Blood Administration Flashcards
Benefits to Blood management
- Improves patient outcomes
- Lessens exposure to infection
- Facilitates faster recovery
- Decreases post operative infection rates
Blood transfusion is?
the replacement of blood or blood components when O2 delivered to the tissue is compromised.
blood and blood products are used to?
- Improve or restore oxygen carrying capacity & tissue oxygenation
- Restore blood volume lost d/t trauma, haemorrhage, surgery, and burns etc.
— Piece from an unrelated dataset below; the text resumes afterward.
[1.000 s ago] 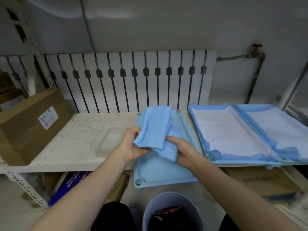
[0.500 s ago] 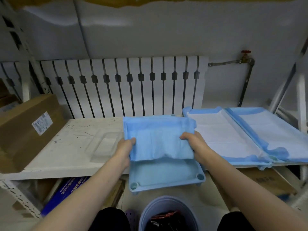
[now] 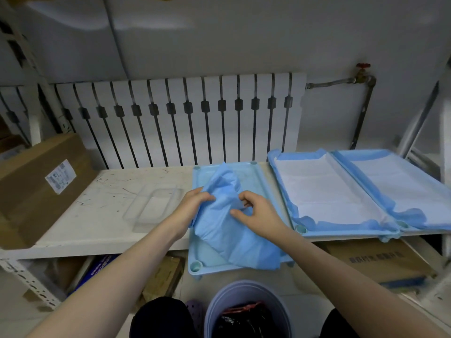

- Correct red blood cell deficiency
- Maintain or improve blood’s clotting ability
Components of whole blood:
- Concentrated Red Cells
- White cells
- Plasma (proteins, globulins, albumin)
- Platelets
Non Fractionated Blood Products
- Red Blood Cells
- Fresh Frozen Plasma
- Platelets
- Cryoprecipitate
- Autologous Whole Blood- where the PTs whole blood is injected into places to help healing/clotting
Fractionated Blood Products
- Immune Globulin- antibodies Y
- Albumin- in blood plasma. Proteins that reg blood vol
- Factor Concentrations- clotting factors
Albumin
> Red Blood Cells
> Fresh Frozen Plasma- fluid portion of blood. Contains components of : coagulating factors, oncotic pressure and modulate immunity
> Platelets- stop bleeding
> Cryoprecipitate- frozen blod product prepared from plasma. clotting factors
> Autologous Whole Blood- process where PTs own blood is injected into an area of the body for the purpose of healing
Pentaspan
- plasma expander
- synthetic cornstarch derivative in saline solution
- no risk of disease transmission
- 1.5 x greater vol expander than albumin with longer duration of expansion
blood group O
is a universal donor
blood group AB
is a universal recipient
Rh factor
> antigen D is an inherited antigen in the surface of RBCs
ppl with antigen D are Rh+
ppl without are Rh -
exposure to antigen D is necessary for production of Rh antibodies
If the reciepient blood cell antigen is not compatible with the donor cell antigen,
a reaction called agglutinin (antibody)
> antibodies destroy or neutrilize antigens by clumping (agglutination) YYYyyYyY
Massive blood transfusions
> PRBCs are deficient in clotting factors & platelets
> Calcium binds with preservatives in PRBCs
> For these reasons, FFP, platelets, calcium and cryoprecipitate are given to patients receiving massive blood transfusions.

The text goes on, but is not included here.